Но Павел не слушал его и не переставая говорил сам:
— Или взять эсеров. Выставили мы их из города, они рассосались по уезду, окопались в кооперативах и потребительских обществах, в земельных отделах и нарсудах, в Лебедевской волости организовали сельскохозяйственную коммуну, в Марьяновской волости захватили в свои руки совет и комбед… Мартынову эсеры кажутся смирными овечками, но они еще покажут нам свои волчьи зубы…
— Не крутоли гнешь, чудило-мученик?.. Эсеры, они разные… Был у нас на фронте левых эсеров отряд, неплохо воевали ребята. Выступали, помню, из Тетюш…
— Ты лучше вспомни, — перебил его Павел, — сколько эсеров работали и до сего часа работают заодно с чехами и Колчаками?.. Вспомни московское восстание, Ярославль, заговор Муравьева. Эсеровская партия в массе своей перешла в стан контрреволюции, на нашей стороне были горсточки, да и то до поры до времени…
— Это, пожалуй, и верно.
Проводив Капустина до исполкома, он долго плутал по тихим снежным улицам, мешал дело с бездельем: составлял в уме месячный отчет, который пора было посылать в губком; кричал песню про Ваньку Крюшника, доводя до истерики собак, думал о Лидочке… «Лярвы, — это о буржуях, — почему у них столько красивых баб?…»
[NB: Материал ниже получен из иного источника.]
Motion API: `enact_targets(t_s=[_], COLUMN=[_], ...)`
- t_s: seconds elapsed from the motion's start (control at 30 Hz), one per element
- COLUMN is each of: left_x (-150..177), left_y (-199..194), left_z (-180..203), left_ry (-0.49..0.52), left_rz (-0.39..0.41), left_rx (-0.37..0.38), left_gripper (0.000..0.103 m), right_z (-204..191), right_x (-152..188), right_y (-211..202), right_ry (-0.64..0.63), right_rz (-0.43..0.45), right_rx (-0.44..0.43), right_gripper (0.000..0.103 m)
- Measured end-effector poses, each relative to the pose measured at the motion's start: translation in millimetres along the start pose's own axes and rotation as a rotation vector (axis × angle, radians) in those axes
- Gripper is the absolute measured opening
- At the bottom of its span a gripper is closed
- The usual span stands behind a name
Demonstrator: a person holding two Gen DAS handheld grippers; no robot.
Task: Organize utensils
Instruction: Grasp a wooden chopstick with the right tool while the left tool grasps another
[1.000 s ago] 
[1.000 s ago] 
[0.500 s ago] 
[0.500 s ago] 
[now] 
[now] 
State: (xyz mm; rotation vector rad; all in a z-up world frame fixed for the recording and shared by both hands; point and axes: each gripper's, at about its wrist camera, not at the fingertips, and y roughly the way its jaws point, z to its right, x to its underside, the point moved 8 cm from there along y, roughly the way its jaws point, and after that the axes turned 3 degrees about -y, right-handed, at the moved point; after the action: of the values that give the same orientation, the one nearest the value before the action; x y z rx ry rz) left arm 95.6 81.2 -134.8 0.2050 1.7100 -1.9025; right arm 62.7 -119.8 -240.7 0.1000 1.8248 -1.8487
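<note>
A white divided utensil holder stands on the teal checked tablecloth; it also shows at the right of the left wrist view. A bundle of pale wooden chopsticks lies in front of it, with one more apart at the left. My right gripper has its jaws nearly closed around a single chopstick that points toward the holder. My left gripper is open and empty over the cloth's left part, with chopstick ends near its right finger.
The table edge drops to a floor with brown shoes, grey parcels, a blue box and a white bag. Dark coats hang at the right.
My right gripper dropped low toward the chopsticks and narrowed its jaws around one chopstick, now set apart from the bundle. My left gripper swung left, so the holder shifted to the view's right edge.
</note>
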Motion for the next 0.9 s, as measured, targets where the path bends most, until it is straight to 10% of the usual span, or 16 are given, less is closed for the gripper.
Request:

Павел был падок на любовь.
Еще будучи мальчишкой, завидовал реалистам и гимназистам — в слободке их звали баряжками, — гуляющим с румяными чистыми девчонками. С распахнутым от восхищения ртом, за много кварталов Павел провожал шарманщика с его нарядной, хрипло распевающей подругой. Вечерами бегал к трактиру под окна, слушал гармонистов и песенников, любовался цветными трактирными плясуньями, беснующимися в пьяном аду. Даже в кино он влюблялся в призрачных красавиц, скользящих по полотну, бредил ими в мальчишеских снах, тосковал о них: все они были такие нарядные и красивые, не похожие на тех, что окружали его… После, когда работал на заводе, его сердце захлебнулось горькой, будто угольный дым, любовью, нежданной и жданной, как находка… Племянница механика, синеглазая Нюрочка… Дядя, проведав об их тайных встречах, надрал Павлу вихры и выгнал с завода, и он — семнадцатилетний парень — сутулясь, прямо из конторы побрел в Сладкую улицу, к красным фонарям, пропивать двухнедельную получку и свою первую любовь.